PROBLEM DESCRIPTION: Beneath this line sits some data. Return only its lines from the one holding "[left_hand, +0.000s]" through the one holding "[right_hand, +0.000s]", inclusive, exactly, with the images removed.

RECORDS PROVIDED:

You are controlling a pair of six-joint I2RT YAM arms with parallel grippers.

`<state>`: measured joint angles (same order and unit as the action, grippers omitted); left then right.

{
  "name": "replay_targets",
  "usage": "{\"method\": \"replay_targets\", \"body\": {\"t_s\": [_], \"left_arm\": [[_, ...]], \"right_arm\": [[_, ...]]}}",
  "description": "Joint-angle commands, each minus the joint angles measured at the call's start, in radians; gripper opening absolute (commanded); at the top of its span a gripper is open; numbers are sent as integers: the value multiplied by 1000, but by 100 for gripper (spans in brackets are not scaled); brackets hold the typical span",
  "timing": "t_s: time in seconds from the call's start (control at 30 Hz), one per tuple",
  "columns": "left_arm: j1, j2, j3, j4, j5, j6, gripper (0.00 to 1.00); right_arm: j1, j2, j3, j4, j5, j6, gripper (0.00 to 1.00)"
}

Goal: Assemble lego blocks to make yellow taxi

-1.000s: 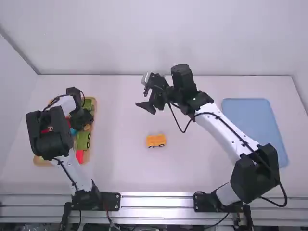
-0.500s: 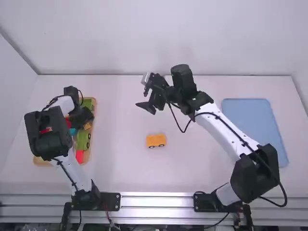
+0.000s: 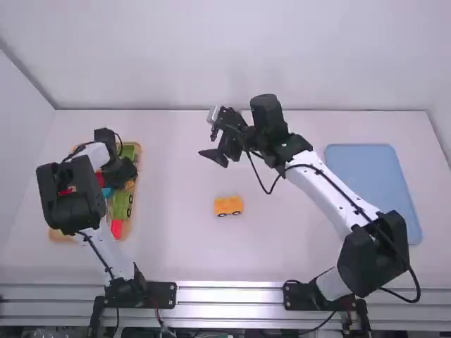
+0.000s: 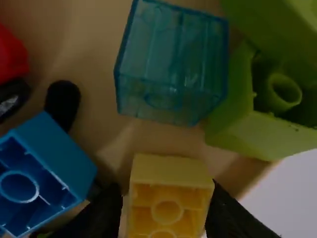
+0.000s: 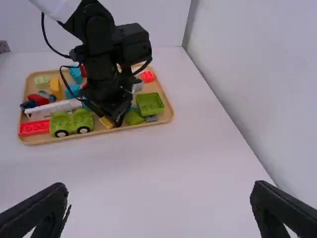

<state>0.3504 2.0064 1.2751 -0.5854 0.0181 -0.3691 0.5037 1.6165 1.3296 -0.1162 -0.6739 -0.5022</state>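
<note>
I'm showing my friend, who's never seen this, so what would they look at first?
Probably the little yellow car, alone near the middle of the white table. Next, perhaps, the tray of bright blocks on the high view's left, with the left gripper down at it. Then the big blue rectangle on the right.

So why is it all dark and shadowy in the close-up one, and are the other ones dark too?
Left wrist view: dim, with shadow on the tray between the blue block and yellow block, maybe because the left arm blocks light; high view: table bright; right wrist view: table bright too.
</note>
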Motion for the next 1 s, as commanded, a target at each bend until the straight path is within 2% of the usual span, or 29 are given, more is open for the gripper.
{"method": "replay_targets", "body": {"t_s": [0.0,0.3,0.43,0.53,0.6,0.73,0.8,0.93,0.97], "left_arm": [[-4,-22,-13,-11,15,27,43],[-10,-22,-13,-65,15,53,38],[-10,-22,-13,-80,15,53,43],[-10,-22,-13,-85,9,53,43],[-10,-22,-13,-85,-12,52,35],[-10,-22,-13,-80,-18,53,27],[-6,-22,-13,-71,-5,60,16],[-1,-25,8,-66,126,162,3],[5,-29,23,-79,145,162,3]], "right_arm": [[0,2,31,-2,-5,4,98],[0,2,31,3,-5,5,98],[0,2,31,3,-5,5,98],[0,1,31,3,-5,6,98],[0,2,31,2,-6,8,98],[0,1,31,2,-6,8,99],[0,2,31,2,-5,6,98],[0,1,31,11,-5,3,98],[0,1,31,24,-6,5,98]]}}
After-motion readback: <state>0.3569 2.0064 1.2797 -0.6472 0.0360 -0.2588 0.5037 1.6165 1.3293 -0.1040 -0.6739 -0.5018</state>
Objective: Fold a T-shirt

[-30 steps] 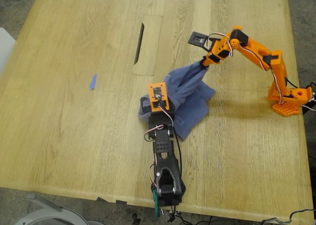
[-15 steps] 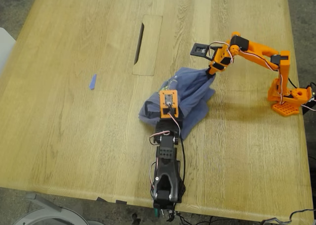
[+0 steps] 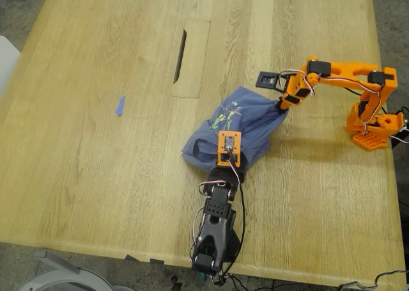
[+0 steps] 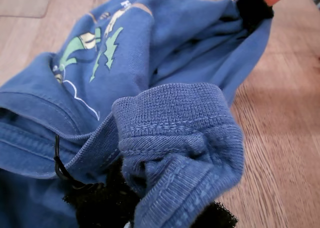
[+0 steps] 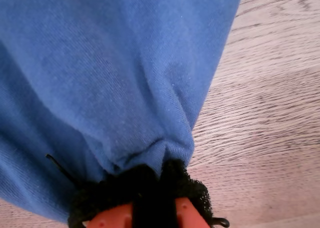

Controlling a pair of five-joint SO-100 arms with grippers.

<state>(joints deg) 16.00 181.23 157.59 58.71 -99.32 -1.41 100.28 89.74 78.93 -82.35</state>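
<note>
End effectors (image 3: 225, 165) (image 3: 282, 103) clamping T-shirt (image 3: 246, 121) between.

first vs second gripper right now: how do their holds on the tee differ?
My first gripper, on the black arm, pinches a ribbed hem bunched thickly over its black pads; my second gripper, on the orange arm, pinches a thinner fold of plain fabric. In the exterior view the first holds the T-shirt at its near edge, the second at its right corner. Both are shut on cloth.

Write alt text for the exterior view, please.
A crumpled slate-blue cotton T-shirt lies on a light wooden table, pinched at opposite ends by a black arm's claw and an orange arm's claw.
</note>
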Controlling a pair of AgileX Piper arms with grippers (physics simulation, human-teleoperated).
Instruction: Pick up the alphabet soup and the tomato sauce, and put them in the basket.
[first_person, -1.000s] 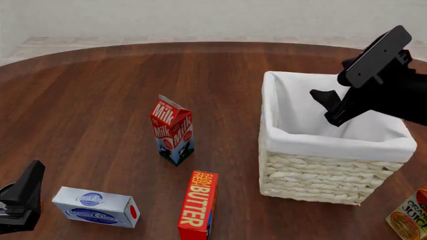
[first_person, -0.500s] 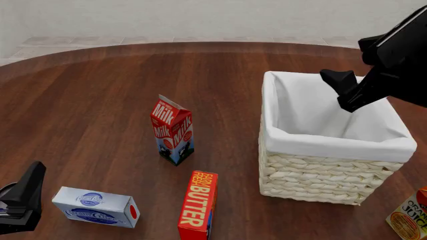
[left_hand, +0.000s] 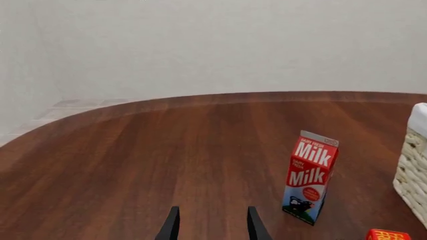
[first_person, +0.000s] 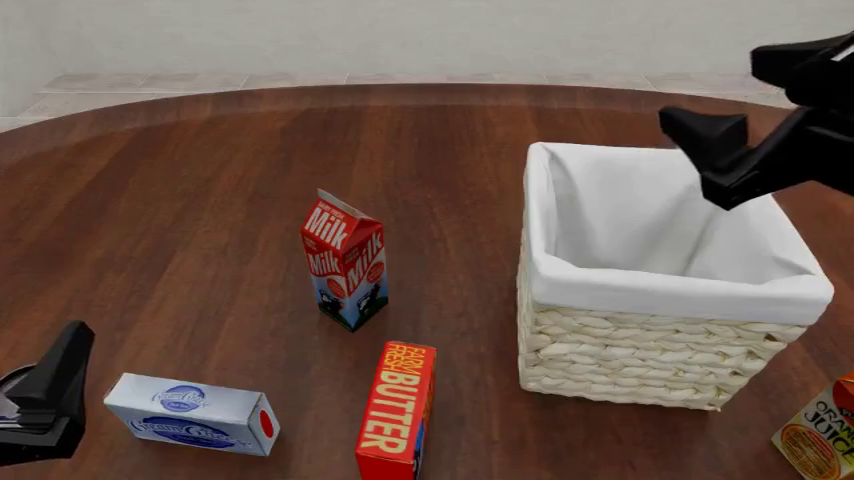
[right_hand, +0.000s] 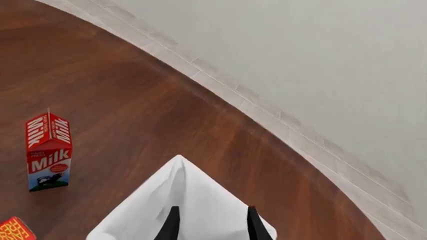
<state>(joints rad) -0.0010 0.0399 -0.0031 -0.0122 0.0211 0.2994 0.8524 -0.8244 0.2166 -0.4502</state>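
wooden table (first_person: 200, 180), basket (first_person: 641, 350), milk carton (first_person: 346, 262), butter box (first_person: 398, 410)

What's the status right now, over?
Left gripper open, empty, low near the table. Right gripper open, empty, above the basket. Neither can visible. Nothing in the way.

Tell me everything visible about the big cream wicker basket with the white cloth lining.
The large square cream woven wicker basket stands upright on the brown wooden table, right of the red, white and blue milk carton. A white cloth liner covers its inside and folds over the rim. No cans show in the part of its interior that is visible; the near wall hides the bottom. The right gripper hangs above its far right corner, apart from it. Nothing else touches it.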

PROBLEM SOLUTION:
[left_hand, +0.000s] 
[first_person, +0.000s] 
[right_hand, +0.000s] 

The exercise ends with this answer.